Dienstag, 24. Januar 2023

Paul Ernst, aus: Polymeter, Gedichte (1898)

 


Ein weiter Glockenton
Aus einem stillen Wald.

Über dunkle Pfade.

(Aus dem Zyklus „Ein Totentanz“)

* * *

Du wanderst durch die betaute Wiese,
Langsam.
Ich sah hinter dir den Streifen im Gras.

(Aus dem Zyklus „Seelenliebe“)

* * *

Eine Wasserrose,
Die aus der Tiefe auftaucht.

Kräuselt sich das Wasser.

(Aus dem Zyklus „Seele“)

Paul Ernst, aus: Polymeter, Gedichte (1898)

Diese drei Gedichte von Paul Ernst werden manchmal als die ersten deutschsprachigen Werke genannt, die sich auf die japanische Haiku-Dichtung beziehen. Sie wurden auch (ohne Leerzeile) in mehrere Anthologien deutschsprachiger Haiku aufgenommen.

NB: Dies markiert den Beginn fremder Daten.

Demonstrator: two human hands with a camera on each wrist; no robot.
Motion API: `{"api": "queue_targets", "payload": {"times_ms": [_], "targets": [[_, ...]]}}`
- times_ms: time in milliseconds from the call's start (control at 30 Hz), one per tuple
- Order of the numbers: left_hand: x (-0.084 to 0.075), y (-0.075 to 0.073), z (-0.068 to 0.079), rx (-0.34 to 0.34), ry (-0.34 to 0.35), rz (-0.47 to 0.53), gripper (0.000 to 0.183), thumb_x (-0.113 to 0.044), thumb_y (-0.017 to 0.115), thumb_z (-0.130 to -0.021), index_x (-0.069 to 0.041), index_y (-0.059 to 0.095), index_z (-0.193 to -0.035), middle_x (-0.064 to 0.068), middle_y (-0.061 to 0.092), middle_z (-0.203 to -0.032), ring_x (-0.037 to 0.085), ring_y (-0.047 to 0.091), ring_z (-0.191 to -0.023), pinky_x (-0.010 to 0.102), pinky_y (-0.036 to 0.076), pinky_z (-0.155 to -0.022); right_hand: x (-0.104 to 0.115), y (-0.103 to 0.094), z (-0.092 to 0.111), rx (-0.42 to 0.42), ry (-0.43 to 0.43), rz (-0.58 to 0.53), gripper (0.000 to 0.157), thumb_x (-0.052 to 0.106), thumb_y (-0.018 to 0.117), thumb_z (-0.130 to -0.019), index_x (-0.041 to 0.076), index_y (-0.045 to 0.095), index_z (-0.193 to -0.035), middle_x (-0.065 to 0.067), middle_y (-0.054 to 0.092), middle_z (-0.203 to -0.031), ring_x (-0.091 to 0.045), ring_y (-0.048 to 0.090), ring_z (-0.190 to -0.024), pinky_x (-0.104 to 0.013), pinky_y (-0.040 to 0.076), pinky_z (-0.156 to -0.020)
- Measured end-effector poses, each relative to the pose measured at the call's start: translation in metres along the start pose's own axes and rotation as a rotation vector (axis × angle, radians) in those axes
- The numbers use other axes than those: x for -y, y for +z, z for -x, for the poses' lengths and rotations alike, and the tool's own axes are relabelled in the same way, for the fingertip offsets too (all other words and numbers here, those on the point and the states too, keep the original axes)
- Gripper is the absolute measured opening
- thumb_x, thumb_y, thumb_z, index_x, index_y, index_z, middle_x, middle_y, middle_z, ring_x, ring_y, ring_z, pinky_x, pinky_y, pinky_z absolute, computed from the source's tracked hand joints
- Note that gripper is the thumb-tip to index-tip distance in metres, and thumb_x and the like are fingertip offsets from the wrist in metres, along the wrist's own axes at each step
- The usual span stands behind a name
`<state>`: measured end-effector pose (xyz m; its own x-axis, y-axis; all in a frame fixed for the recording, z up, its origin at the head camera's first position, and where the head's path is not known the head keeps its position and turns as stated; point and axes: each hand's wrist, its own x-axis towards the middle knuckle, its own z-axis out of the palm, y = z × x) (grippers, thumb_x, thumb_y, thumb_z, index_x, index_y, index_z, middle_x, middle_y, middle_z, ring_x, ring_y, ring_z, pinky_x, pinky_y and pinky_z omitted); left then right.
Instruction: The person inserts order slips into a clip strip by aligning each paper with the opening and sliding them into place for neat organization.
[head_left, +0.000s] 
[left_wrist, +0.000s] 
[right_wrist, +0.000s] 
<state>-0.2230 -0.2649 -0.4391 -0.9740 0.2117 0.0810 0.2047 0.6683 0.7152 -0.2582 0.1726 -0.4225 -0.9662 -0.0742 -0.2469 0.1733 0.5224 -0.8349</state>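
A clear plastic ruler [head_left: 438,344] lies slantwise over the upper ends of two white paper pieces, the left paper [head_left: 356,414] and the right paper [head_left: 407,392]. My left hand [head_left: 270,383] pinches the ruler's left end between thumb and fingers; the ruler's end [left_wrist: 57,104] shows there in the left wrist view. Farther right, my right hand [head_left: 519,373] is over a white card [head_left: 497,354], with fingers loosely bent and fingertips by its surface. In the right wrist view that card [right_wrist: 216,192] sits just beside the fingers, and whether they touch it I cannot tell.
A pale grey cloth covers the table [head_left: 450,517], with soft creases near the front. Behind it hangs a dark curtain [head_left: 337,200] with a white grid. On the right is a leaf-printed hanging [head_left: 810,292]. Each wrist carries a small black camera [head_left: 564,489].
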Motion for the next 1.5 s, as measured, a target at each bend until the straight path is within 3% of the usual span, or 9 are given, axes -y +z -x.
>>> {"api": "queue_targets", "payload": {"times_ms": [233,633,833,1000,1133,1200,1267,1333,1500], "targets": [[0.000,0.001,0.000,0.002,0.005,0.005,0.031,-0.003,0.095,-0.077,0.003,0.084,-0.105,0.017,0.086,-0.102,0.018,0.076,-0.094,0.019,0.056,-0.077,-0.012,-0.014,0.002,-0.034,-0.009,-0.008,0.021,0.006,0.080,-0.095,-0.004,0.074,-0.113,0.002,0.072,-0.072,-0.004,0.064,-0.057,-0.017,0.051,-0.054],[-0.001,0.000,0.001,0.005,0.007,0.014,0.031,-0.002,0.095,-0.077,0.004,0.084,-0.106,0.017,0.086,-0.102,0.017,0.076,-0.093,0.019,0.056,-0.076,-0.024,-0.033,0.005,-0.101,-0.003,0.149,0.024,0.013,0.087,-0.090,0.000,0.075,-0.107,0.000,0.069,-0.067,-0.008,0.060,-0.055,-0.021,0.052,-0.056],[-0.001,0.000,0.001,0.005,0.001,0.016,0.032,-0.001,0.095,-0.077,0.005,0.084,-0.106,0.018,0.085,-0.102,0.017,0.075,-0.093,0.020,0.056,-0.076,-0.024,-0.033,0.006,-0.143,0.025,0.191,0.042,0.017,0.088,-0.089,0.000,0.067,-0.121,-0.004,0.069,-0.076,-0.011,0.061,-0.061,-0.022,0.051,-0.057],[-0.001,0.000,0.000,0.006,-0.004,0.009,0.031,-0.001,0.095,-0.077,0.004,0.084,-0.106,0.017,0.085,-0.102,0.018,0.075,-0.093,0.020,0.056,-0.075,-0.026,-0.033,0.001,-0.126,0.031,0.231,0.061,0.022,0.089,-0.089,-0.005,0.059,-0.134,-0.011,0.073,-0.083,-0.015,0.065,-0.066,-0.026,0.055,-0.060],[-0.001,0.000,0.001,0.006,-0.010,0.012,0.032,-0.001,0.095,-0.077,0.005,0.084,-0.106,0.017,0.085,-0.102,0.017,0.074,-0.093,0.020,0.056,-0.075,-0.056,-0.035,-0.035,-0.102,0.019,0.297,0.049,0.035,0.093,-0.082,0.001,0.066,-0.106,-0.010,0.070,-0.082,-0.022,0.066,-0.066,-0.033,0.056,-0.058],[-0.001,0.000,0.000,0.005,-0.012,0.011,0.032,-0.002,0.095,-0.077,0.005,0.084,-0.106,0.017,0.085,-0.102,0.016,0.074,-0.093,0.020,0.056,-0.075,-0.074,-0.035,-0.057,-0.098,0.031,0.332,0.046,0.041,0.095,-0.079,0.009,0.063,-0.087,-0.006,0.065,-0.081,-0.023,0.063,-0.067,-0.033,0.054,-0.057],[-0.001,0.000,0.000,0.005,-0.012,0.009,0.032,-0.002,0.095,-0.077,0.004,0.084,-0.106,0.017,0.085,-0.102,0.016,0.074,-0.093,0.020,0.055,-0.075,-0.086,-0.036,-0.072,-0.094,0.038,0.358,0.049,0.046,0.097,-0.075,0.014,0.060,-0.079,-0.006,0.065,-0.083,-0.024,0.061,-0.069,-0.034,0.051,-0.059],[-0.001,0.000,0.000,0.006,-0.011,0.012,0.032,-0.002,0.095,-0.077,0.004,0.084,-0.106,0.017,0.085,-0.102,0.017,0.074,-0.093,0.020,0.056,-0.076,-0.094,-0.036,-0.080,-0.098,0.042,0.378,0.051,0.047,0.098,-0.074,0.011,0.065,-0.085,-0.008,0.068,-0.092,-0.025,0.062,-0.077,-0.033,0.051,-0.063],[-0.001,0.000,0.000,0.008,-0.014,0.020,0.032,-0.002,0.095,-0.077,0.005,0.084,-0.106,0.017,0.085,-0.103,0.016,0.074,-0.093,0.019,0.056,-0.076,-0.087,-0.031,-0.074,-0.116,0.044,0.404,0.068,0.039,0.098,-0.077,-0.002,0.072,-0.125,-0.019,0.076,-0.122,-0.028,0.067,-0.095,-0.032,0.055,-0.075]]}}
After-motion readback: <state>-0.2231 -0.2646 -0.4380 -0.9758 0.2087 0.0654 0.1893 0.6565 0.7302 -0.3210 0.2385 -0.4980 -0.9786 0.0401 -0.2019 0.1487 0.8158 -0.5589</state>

Paul Ernst, geboren am 7. März 1866 in Elbingerode/Harz; gestorben am 13. Mai 1933 in St. Georgen an der Stiefing/Steiermark war der Sohn eines Grubenaufsehers. Er studierte in Göttingen und Tübingen Theologie und Philosophie, wechselte 1887 zur Nationalökonomie in Berlin und promovierte 1892 in Bern. Er schloss sich der Arbeiterbewegung an und wurde Mitglied der SPD, aus der er aber 1896 wieder austrat. Seit der Jahrhundertwende lebte er als freier Schriftsteller.